Les droits humains des personnes autistes sont quotidiennement bafoués. En fait, le droit à la non-discrimination dans le domaine des droits humains fondamentaux est bafoué à chaque fois qu’une personne dont la situation diffère significativement des autres ne bénificie pas d’un traitement différencié en raison de son handicap. En dépit de la diversité et de la complexité de leurs besoins, les personnes atteintes de TSA ne devraient pas être considérées ni traitées comme des personnes incapables d’atteindre des objectifs tels que l’autonomie, l’autodétermination et la dignité mais bien comme des êtres humains au potentiel unique et illimité.
Une ancienne perspective, erronée, consiste à se focaliser sur le handicap, à considérer les personnes handicapées comme des objets d’assistance et se limite à leur fournir des structures conçues pour leur type de handicap. Autisme-Europe encourage le déplacement des valeurs d’un modèle traditionnel médicalisé vers un modèle « social », basé sur le droit qui considère les personnes handicapées comme des sujets actifs ayant des droits et non des objets d’assistance passifs.
Cela signifie qu’AE considère que les personnes atteintes de TSA ne sont pas désavantagées en raison de leur handicap mais qu’elles sont victimes de discrimination, d’exclusion et se retrouvent dans une situation de dépendance tout au long de leur vie parce que la société ne parvient pas à répondre à leurs besoins, à renverser les barrières de préjugés ni à contrecarrer l’injustice à laquelle ces personnes sont confrontées tout au long de leur vie.

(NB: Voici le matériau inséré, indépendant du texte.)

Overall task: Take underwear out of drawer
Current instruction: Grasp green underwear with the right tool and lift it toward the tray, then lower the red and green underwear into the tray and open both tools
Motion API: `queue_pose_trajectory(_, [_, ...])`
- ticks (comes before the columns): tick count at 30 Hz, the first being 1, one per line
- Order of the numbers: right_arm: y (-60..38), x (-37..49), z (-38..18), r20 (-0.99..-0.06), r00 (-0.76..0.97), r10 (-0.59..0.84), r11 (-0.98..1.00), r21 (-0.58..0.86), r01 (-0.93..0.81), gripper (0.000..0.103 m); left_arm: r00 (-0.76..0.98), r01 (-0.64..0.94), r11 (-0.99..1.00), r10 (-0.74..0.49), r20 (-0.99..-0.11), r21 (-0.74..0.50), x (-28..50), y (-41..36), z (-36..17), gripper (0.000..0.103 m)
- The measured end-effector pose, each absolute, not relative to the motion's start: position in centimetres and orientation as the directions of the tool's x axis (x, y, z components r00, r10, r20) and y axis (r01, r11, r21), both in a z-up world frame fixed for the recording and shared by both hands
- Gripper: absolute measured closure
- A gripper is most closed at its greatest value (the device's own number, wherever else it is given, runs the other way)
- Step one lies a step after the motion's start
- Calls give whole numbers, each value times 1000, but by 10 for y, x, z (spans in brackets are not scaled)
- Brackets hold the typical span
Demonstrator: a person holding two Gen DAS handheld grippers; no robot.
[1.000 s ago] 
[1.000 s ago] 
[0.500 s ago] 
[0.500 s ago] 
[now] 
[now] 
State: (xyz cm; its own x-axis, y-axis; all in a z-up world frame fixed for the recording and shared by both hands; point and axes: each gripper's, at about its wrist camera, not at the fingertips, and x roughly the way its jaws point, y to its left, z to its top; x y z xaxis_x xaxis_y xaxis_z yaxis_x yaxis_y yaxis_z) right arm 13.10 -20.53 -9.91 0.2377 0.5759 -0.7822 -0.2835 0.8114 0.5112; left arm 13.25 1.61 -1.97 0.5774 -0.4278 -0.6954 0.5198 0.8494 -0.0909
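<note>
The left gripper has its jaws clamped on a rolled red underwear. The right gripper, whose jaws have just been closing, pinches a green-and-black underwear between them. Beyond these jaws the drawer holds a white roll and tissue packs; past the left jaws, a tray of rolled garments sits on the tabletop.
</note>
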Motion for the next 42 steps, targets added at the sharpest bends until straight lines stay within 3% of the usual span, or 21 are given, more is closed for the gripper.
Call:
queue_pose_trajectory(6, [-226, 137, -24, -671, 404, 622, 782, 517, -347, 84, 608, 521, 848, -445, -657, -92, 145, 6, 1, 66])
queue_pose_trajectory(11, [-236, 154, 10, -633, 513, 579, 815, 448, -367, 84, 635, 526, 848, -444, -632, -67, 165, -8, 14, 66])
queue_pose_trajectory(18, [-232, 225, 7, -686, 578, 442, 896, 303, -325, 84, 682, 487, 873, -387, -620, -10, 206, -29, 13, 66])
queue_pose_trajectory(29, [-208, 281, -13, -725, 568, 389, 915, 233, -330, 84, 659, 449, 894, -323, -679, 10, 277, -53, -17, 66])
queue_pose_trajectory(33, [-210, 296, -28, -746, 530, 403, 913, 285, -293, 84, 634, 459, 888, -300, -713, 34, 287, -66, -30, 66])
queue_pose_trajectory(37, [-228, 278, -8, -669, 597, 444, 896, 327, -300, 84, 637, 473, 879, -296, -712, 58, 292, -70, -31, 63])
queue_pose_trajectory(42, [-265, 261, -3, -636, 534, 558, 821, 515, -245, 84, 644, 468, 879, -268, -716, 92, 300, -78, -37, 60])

En d’autres termes, cela signifie que la société n’est pas parvenue à mettre en place des actions positives en faveur des personnes atteintes de TSA pour qu’elles puissent accéder à des structures et services adéquats leur garantissant une éducation tout au long de la vie, précoce et efficace, des formations professionnelles, des programmes de santé et d’adaptation. En raison du manque de structures et de services adaptés, les personnes atteintes de TSA n’ont pas accès à un travail ordinaire, ni à des activité ordinaires de loisir, de sport ou culturelles.